--- Exercise directions ---
Print all the data below exactly, without images.

* * * *

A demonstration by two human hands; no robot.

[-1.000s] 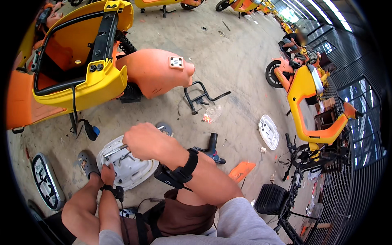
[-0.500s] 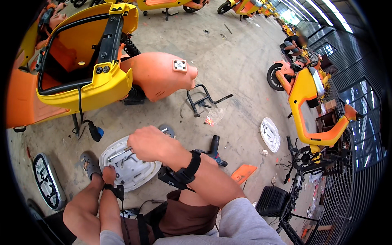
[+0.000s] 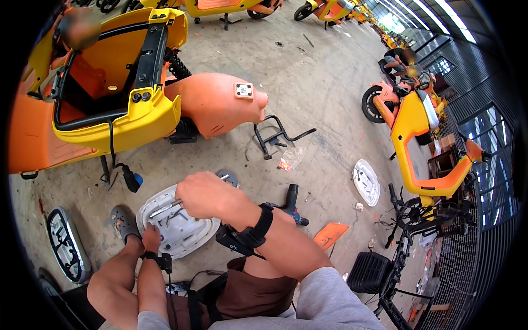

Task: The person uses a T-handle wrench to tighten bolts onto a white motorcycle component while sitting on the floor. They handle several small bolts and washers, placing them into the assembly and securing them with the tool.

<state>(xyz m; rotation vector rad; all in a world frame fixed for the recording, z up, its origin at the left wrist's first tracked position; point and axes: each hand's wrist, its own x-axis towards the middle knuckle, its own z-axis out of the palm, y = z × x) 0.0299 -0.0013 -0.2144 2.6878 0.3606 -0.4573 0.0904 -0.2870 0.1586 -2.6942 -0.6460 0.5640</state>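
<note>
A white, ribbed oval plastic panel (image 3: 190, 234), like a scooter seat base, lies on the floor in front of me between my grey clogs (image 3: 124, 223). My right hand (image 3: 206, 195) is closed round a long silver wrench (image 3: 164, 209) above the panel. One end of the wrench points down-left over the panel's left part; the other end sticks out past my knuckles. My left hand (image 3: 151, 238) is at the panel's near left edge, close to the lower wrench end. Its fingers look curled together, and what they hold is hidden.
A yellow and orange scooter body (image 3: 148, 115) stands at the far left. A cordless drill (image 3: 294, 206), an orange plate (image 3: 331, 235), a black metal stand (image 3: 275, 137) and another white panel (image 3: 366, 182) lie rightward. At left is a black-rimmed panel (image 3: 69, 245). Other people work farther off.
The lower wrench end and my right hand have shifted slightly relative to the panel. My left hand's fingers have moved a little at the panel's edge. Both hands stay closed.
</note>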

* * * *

--- Response area ---
A demonstration by two human hands; no robot.

[-1.000s] 
[-0.500s] 
[+0.000s] 

Task: The person uses a T-handle wrench to tighten bolts onto a white motorcycle component while sitting on the floor. They handle several small bolts and washers, placing them into the assembly and securing them with the tool.

<state>(xyz m; rotation vector rad; all in a world frame fixed for the recording, z up, its origin at the left wrist's first tracked position; point and axes: each hand's wrist, its own x-axis towards the middle knuckle, its own z-axis out of the palm, y = z × x) 0.0299 -0.0013 -0.2144 2.6878 0.3606 -0.4573 0.0904 -0.2870 0.1586 -2.6942 -0.6460 0.5640</state>
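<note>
A white, ribbed oval plastic panel (image 3: 190, 234), like a scooter seat base, lies on the floor in front of me between my grey clogs (image 3: 124, 223). My right hand (image 3: 206, 195) is closed round a long silver wrench (image 3: 164, 209) above the panel. One end of the wrench points down-left over the panel's left part; the other end sticks out past my knuckles. My left hand (image 3: 151, 238) is at the panel's near left edge, close to the lower wrench end. Its fingers look curled together, and what they hold is hidden.
A yellow and orange scooter body (image 3: 148, 115) stands at the far left. A cordless drill (image 3: 294, 206), an orange plate (image 3: 331, 235), a black metal stand (image 3: 275, 137) and another white panel (image 3: 366, 182) lie rightward. At left is a black-rimmed panel (image 3: 69, 245). Other people work farther off.
The lower wrench end and my right hand have shifted slightly relative to the panel. My left hand's fingers have moved a little at the panel's edge. Both hands stay closed.
</note>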

The response to this exercise is now complete.